В своём месте я расскажу о моей борьбе за существование в первые дни пребывания в лесу. Теперь же я хочу описать одно утро, когда я проснулся в блеске солнца, щедро лившего свои лучи под навес моего шалаша.
Я поднялся и сделал десятую зарубку на моём, шесте-календаре. Было тринадцатое августа, и я вдруг вспомнил, что это день моего рождения. Я отдался своим мыслям, и вся моя прошлая жизнь, все воспоминания моего детства столпились и прошли пред моим умственным взором, пока я сидел рассеянно глядя на деревья. Мысленно я увидел наш старый дом на лесной опушке в Вильтоне, Мэйн, где я родился ровно 44 года тому назад. И я увидел самого себя маленьким мальчиком, ясно как наяву.
До этого утра в лесу я как-то ни разу не задумывался о том, как много сделала для меня моя мать. А ведь это она научила меня всему, что мне известно о лесах и лесных обитателях.
Я вспомнил, как тяжко нам приходилось, когда мой отец вернулся домой после Гражданской Войны, искалеченный и совершенно неспособный кормить семью.
Моя мать родилась в глуши Канады — там, где живут индейцы, — и была самым отважным человеком из всех, кого я знал.
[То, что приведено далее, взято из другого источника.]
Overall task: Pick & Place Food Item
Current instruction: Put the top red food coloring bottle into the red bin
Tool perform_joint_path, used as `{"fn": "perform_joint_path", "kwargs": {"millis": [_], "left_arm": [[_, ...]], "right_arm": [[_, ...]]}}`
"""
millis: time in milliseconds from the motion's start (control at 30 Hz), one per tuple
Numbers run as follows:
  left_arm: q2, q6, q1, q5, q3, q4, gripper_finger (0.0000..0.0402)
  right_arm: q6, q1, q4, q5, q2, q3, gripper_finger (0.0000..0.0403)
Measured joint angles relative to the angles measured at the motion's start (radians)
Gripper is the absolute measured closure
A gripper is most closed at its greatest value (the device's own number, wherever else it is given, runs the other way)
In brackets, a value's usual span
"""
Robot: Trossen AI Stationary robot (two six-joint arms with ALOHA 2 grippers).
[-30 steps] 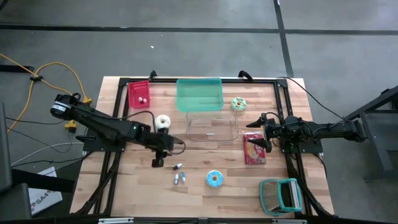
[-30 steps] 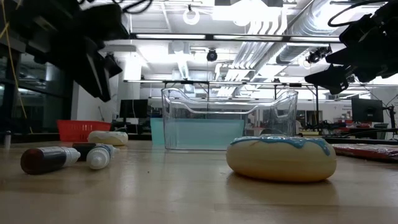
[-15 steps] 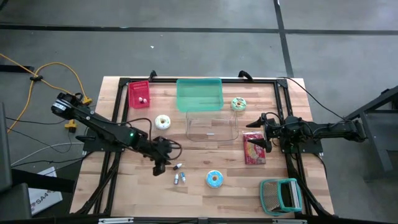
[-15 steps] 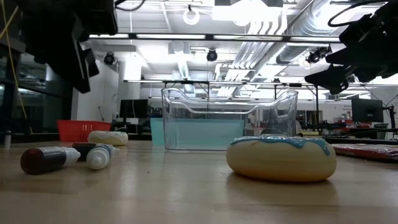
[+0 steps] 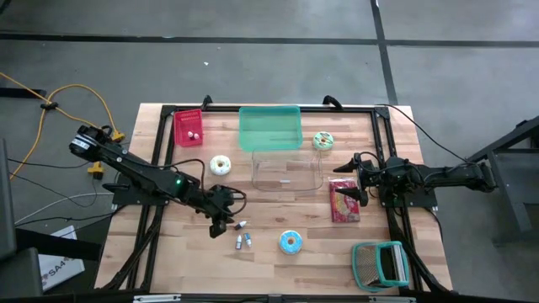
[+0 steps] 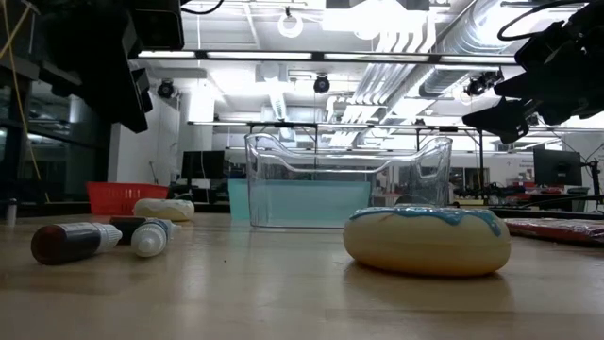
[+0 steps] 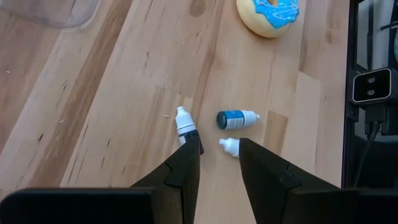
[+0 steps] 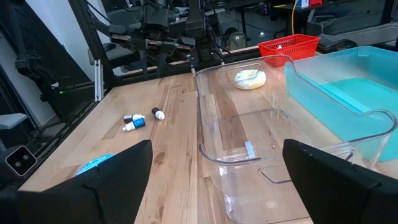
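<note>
a blue-iced doughnut point(image 5: 290, 242) and a white-iced one point(image 5: 221, 165) are seen on the pale, wood-grained table point(image 5: 278, 268). a red basket point(image 5: 188, 127), a teal bin point(image 5: 269, 128) and a clear container point(image 5: 286, 172) (colourless) are shown; both arms are dark.
</note>
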Motion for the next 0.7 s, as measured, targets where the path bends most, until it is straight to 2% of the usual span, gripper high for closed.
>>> {"fn": "perform_joint_path", "kwargs": {"millis": [700], "left_arm": [[-0.005, 0.001, 0.0, 0.037, 0.0, 0.05, 0.0293]], "right_arm": [[0.0, 0.0, 0.0, 0.0, 0.0, 0.0, 0.0053]]}}
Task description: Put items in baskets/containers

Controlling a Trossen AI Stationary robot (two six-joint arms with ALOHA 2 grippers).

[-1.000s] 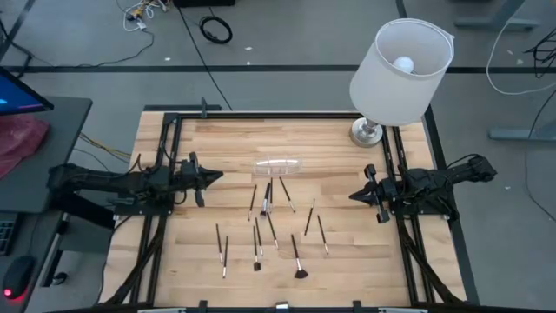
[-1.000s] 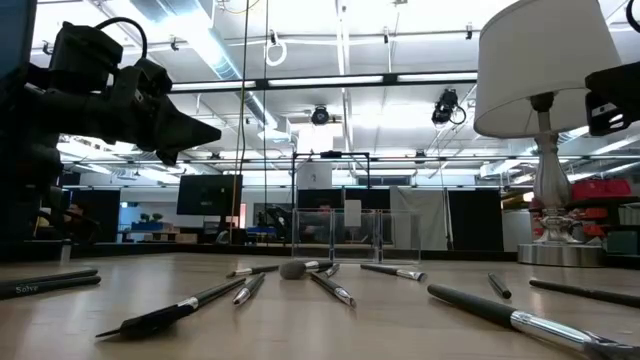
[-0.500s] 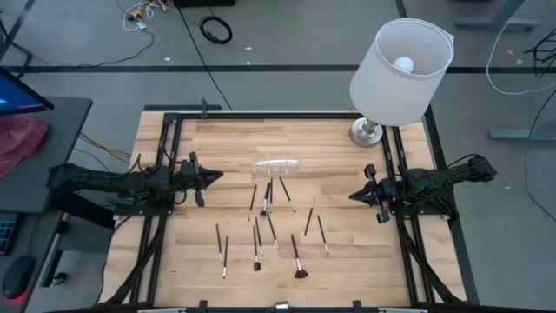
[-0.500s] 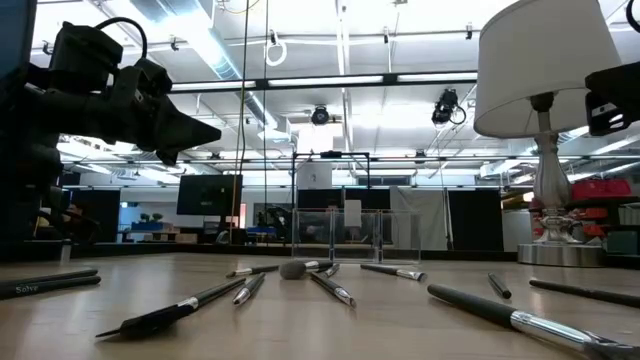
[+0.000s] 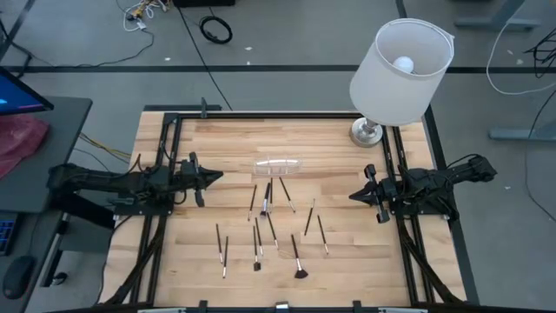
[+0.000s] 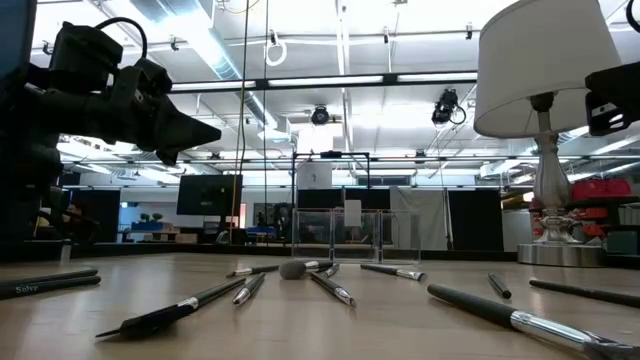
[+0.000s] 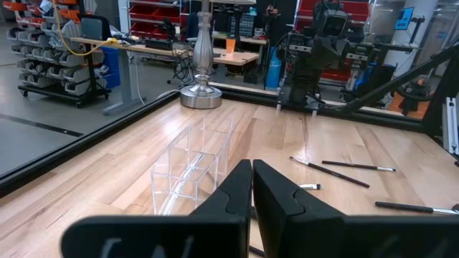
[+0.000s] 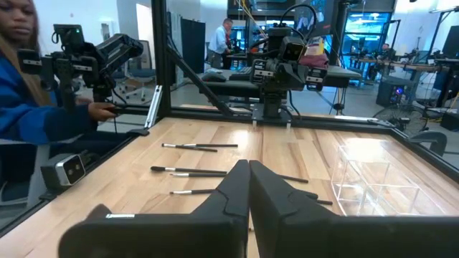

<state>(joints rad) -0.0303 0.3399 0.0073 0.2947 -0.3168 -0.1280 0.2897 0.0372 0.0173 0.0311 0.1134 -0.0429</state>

Во времена наших лишений в Вильтоне она одна поддерживала всю семью в течение 10 лет. Нас было: отец, два моих брата, сестра и я.
Зимой она таскала дрова из лесу, и у нас в доме всегда было тепло. Летом она собирала ягоды и но сила их на продажу в деревню за шесть миль от нас. Она плела корзинки, шила мокасины и брала на дом всевозможную работу. Она работала за всех и на всех и кое-как сводила концы с концами.
Мне казалось — в это утро дня моего рождения, когда я лежал голый на земле, что я вижу перед собой её улыбающееся лицо.
Мне живо вспомнился день, когда мы были завалены снегом, а у матери дома нашлось только одно единственное яйцо индюшки. Этого было далеко недостаточно для шести голодных человек, но мать быстро сообразила, что делать. Она взяла пригоршню оставшейся у неё муки и сбила вместе с яйцом в тесто. Этой стряпнёй мы кормились три дня. За всё это время сама мать не прикоснулась к этой еде, уверяя, что она не голодна.
Задняя дверь нашего дома открывалась прямо в лес, так что, сделав два, три шага, я уже был в лесу. Однажды, играя в лесу, я подумал, что я уже большой, — мне было тогда 10 лет — и могу стать охотником. Я вошёл в дом и взял наше старое фамильное ружьё. Оно было значительно длиннее меня самого, но я кое-как тащил его за собой в лес. Снег был глубиной футов в восемь. У меня на ногах были ночные туфли отца, которые, как лыжи, держали меня на поверхности снега. Ещё дом не исчез у меня из виду, как меня остановил шум, раздавшийся с верхушки дерева. Я поднял голову и увидел что-то тёмное, двигавшееся среди ветвей.
Моей первой мыслью — как сейчас помню — было бежать. Но я собрал всё своё мужество, с большим трудом поднял ружьё к плечу и выстрелил. Животное не ответило ни единым звуком, но через мгновение волосы дыбом встали у меня на голове; оно, медленно пятясь, ползло вниз по стволу дерева.
Я завыл, кинул ружьё, запутался в своих огромных туфлях и полетел лицом в снег. Но я тут же вскочил и понёсся к дому, оставив туфли на снегу.
Добежав до дому, я снова растянулся на земле и заревел, мать и отец выбежали из дверей — кто стрелял? кого там убили?